Note that the synchronous policy is ideal for a normal memcached cluster with a mapping function that randomly maps keys to servers, since the aggregate popularity of objects on each server will always be roughly equal. Further, unlike an activation policy that uses the dynamic mapping function, the synchronous policy does not incur invalidation penalties and is not arbitrarily unfair to keys on lower-ranked servers.
Load-proportional policy
A synchronous policy has the same hit rate as an activation policy when keys have the same popularity, but is significantly more fair. However, an activation policy with migration is capable of a significantly higher hit rate for highly skewed popularity distributions. A proportional policy combines the advantages of both approaches for Zipf-like distributions, where a few key values are highly popular but there is a heavy, but significant, tail of similarly unpopular key values. As with our activation policy, a proportional policy ranks servers and uses a proxy to monitor object popularity and migrate objects to servers in rank order. However, the policy distributes the available power to servers in the same proportion as the aggregate popularity of their keys.

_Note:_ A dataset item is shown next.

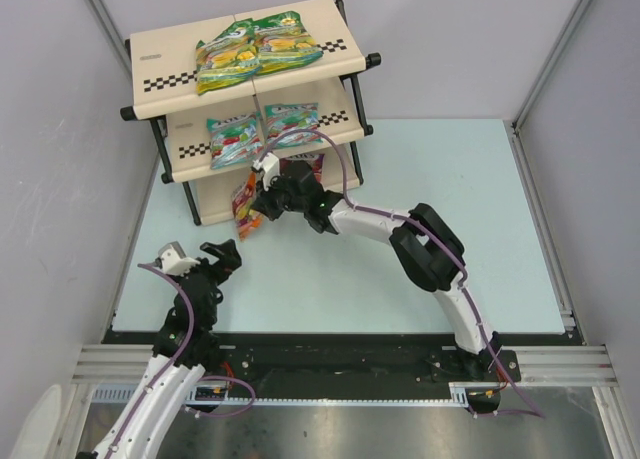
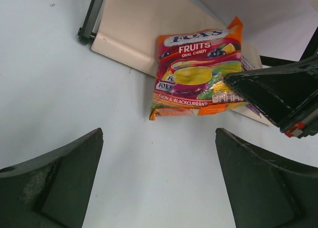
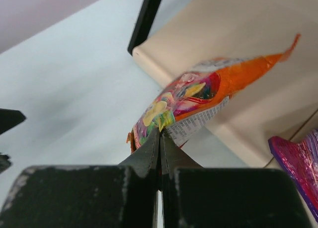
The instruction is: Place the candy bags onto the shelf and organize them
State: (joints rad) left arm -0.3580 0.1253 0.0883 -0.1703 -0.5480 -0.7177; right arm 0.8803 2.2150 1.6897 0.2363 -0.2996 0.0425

For example, assume that in our 4 server cluster after key migration the percentage of total hits that go to the first server is 70%, the second server is 12%, the third server is 10%, and the fourth server is 8%. If there is currently 100 W of available power then the first server ideally receives 70 W, the second server 12 W, the third server 10 W, and the fourth server 8 W. These power levels then translate directly to active durations over each interval T. In practice, if the first server’s maximum power is 50 W, then it will be active the entire interval, since its maximum power is 70 W. The extra 20 W is distributed to the remaining servers proportionally. If all servers have a maximum power of 50 W, the first server receives 50 W, the second server receives 20 W, i.e., 40% of the remaining 50 W, the third server receives 16.7 W, and the fourth server receives 13.3 W. These power levels translate into the following active durations for a 60 s blink interval: 60 s, 24 s, 20 s, and 16 s, respectively.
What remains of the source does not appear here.